Convent by Tawni Waters

MexicoSkullHeartTeaser #2 from Tawni Water’s upcoming book!

 

 

 

 

 

CONVENT

In San Miguel, foreign words clangs in my ears like church bells, a strange song
with lyrics I don’t know.  The night air is tarry, thick with the smells of cactus fruit
and smoke.  I dance in cracked cantinas, come home late, curl in my bed, smelling
like other people’s cigarettes.  Always, in my dreams, you dangle above me, just
out of reach, a piñata I cannot break.  In your belly, you carry candy colored secrets.  Sometimes, you crack, and one falls out, drops into my mouth.  “We never die,” you told me once, and I believed you, swallowed your sweet words whole.

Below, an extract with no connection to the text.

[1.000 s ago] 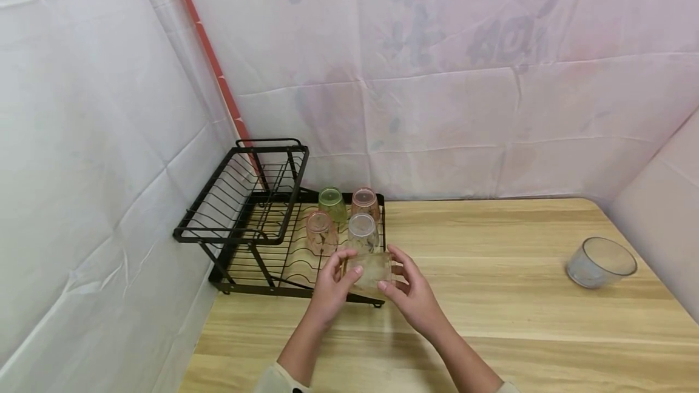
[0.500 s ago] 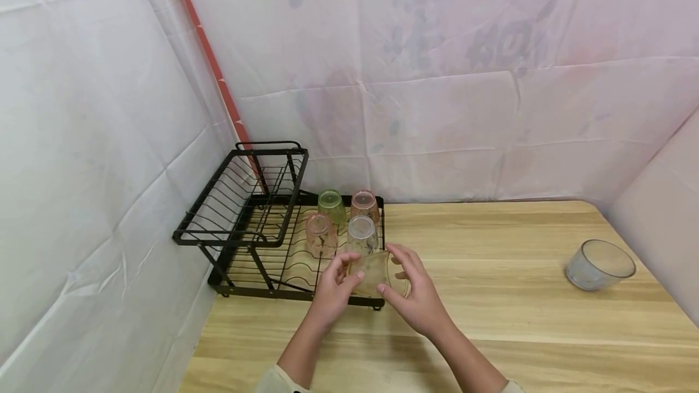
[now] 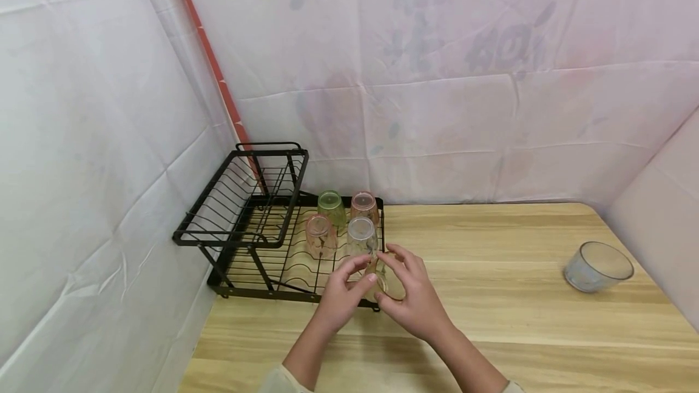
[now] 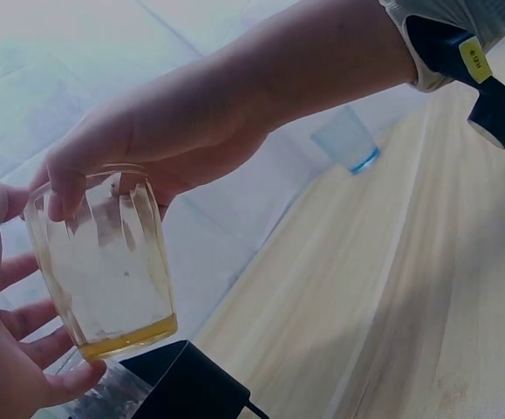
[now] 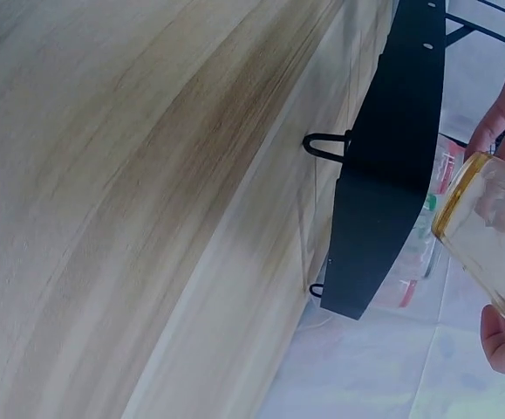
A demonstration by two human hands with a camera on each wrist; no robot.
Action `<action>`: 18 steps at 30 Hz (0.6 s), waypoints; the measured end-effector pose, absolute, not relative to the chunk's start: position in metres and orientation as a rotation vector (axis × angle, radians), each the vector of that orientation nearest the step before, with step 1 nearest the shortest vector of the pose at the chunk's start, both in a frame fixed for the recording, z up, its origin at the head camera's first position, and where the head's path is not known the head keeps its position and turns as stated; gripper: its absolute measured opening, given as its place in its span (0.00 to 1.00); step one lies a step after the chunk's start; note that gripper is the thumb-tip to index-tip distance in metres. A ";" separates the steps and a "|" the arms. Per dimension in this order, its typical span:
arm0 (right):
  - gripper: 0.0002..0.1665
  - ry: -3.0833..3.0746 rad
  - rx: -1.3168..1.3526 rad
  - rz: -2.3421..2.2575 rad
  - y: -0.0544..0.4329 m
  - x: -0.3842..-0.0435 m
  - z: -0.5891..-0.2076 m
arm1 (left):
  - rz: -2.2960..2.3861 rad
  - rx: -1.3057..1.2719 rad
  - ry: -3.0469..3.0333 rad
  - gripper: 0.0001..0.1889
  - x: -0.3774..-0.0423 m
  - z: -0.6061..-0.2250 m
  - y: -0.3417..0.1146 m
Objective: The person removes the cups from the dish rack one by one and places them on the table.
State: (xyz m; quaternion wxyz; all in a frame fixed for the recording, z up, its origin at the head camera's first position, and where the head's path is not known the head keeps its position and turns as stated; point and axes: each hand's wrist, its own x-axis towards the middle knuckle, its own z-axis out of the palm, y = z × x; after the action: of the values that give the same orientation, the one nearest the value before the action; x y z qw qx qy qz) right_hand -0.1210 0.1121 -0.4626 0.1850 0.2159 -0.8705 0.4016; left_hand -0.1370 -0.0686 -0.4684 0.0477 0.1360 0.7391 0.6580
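Observation:
Both hands hold a faintly yellow drinking glass (image 4: 117, 271) with an amber base, close over the front right corner of the black dish rack (image 3: 262, 293). My left hand (image 3: 343, 297) grips it from the left, fingers spread along its side. From the right, my right hand (image 3: 416, 296) pinches it, with fingertips at the rim in the left wrist view. Fingers hide much of the glass in the head view. Just behind the hands, a clear glass (image 3: 362, 234), a pink glass (image 3: 320, 236), a green glass (image 3: 331, 206) and another pink glass (image 3: 364, 205) stand upside down on the rack.
The rack's raised upper tier (image 3: 229, 238) stands at the left beside the white sheet wall (image 3: 109, 168). A wide clear glass (image 3: 595, 268) sits upright at the right of the wooden table (image 3: 491, 320). A white sheet (image 3: 448, 120) hangs along the back.
The glass in the hands has turned from lying sideways to a more end-on tilt. Both hands have come closer together around it. The glasses on the rack stay put.

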 end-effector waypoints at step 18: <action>0.28 -2.336 0.716 0.648 0.121 -0.130 -0.465 | 1.988 0.471 2.259 0.19 -0.146 -0.475 -0.054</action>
State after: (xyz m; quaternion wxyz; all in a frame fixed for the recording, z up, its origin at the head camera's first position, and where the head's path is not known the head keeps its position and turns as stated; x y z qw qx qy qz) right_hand -0.1300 0.1213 -0.4653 0.3022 0.2701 -0.8810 0.2442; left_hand -0.1455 -0.0542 -0.4746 0.0479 0.1544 0.7409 0.6519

In San Miguel, I feel old, almost dead, even though boys half my age chase me down the cobblestone streets, their faces  smooth-brown, smiling.  “Como se llama?”  They can’t read the years on my face, but I carry them with me, in the place just below my ribcage.  My belly remembers everything. “No habla Español,” I say, shrugging.  I wander away down the flower strewn sidewalk, alone, to this room, where milky moonlight drips through a hole in my ceiling, coats my eyes.  For me, God wrote His love letter on the lines of your face.

I wonder sometimes if you have consigned me to a convent, like Hamlet’s Ophelia.

“Get thee to a nunnery,” and she drowned in her cesspool of tears.

In San Miguel, last night, that Argentine man burned as he danced.  His feet were on fire.

His black eyes ate me alive.  Without speaking, he crossed the room and kissed me hard.

His tongue tasted like tequila.  I closed my eyes, kissed him back, pretending he was you.